Contexte technique
Le chipset Unisoc équipe de nombreux smartphones d’entrée de gamme, dont le Motorola E13, le Realme C33 et le Xiaomi Redmi A5. Le firmware du modem gère les communications radio, notamment les appels vidéo VoLTE, et fonctionne sur un processeur ARM distinct du processeur principal (AP). Cette séparation repose sur le Memory Protection Unit (MPU) du modem, qui limite l’accès du code du modem à la mémoire physique du système. Les chercheurs de SSD Secure Disclosure ont ciblé cette architecture en créant un réseau 4G malveillant capable d’intercepter les flux VoLTE.
Mécanisme de l'exploitation
L’attaque s’articule en deux étapes. La première injecte un remote code execution (RCE) payload dans le firmware du modem dès l’établissement de la connexion 4G. Ce payload exploite une vulnérabilité non divulguée pour écraser les registres de l’MPU, ce qui force le modem à mapper l’intégralité de l’espace d’adressage physique 32 bits en mode RWX (lecture, écriture, exécution). La seconde étape se déclenche lorsque la victime répond à un appel vidéo VoLTE. Le code modifié du modem profite alors de la visibilité totale sur la mémoire pour injecter du code dans le contexte du noyau Android, obtenant ainsi un accès complet au système d’exploitation.
Le point critique réside dans le fait que le payload initial ne nécessite aucune interaction utilisateur ; il suffit que le téléphone se connecte au réseau 4G contrôlé par l’attaquant. Une fois le MPU compromis, le modem peut lire et écrire n’importe quel registre du processeur principal, contournant les mécanismes de sandboxing habituels.

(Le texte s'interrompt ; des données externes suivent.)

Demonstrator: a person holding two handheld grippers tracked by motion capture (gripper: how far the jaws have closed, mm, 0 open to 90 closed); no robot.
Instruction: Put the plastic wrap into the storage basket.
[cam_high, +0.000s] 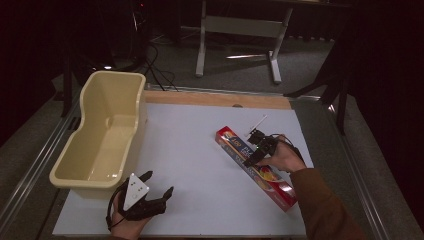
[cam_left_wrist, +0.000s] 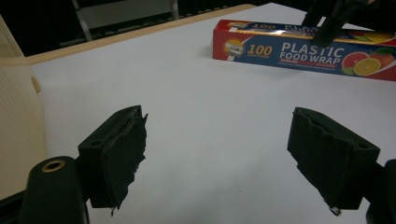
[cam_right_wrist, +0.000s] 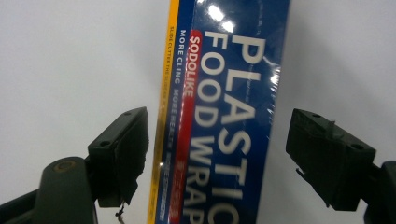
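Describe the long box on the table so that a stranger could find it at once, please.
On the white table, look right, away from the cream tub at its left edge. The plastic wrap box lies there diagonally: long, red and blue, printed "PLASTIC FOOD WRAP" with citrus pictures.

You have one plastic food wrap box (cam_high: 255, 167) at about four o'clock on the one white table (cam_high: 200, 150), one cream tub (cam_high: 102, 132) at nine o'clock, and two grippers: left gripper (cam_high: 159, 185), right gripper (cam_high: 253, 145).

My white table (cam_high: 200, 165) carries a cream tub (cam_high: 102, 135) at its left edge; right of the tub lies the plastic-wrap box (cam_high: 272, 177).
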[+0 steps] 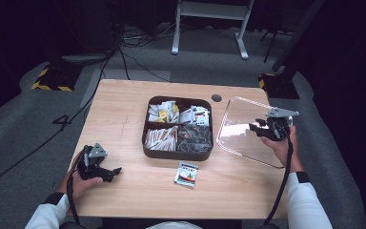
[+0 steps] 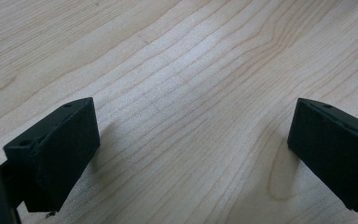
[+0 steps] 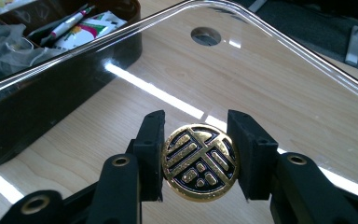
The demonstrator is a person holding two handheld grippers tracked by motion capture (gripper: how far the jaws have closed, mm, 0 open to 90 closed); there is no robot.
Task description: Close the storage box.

Impact et perspectives de mitigation
Les appareils listés – Motorola E13, Realme C33 et Xiaomi Redmi A5 – restent exposés tant qu’ils n’ont pas reçu de mise à jour du firmware. Aucun correctif officiel n’a été publié par Unisoc au moment de la divulgation, ce qui implique que les utilisateurs doivent dépendre de mises à jour personnalisées fournies par les fabricants ou de solutions de contournement telles que le désactivation du service VoLTE ou le blocage des appels vidéo.
Sur le plan de la défense, la séparation entre le modem et l’AP ne suffit plus si l’MPU peut être reconfigurée à distance. Les opérateurs de réseaux doivent surveiller les tentatives d’établissement de connexions 4G non‑authentifiées et appliquer des listes blanches de stations de base. Du côté du système, l’intégration de vérifications d’intégrité du firmware du modem au démarrage pourrait détecter les altérations de l’MPU.
En l’absence de correctif officiel, la meilleure pratique consiste à désactiver les fonctions VoLTE vidéo, à maintenir le système d’exploitation à jour et à appliquer les mises à jour de sécurité proposées par les OEM dès qu’elles sont disponibles. La découverte souligne la nécessité d’une chaîne d’approvisionnement plus robuste pour les firmwares de baseband, où chaque modification doit être signée et vérifiable avant d’être déployée sur le dispositif.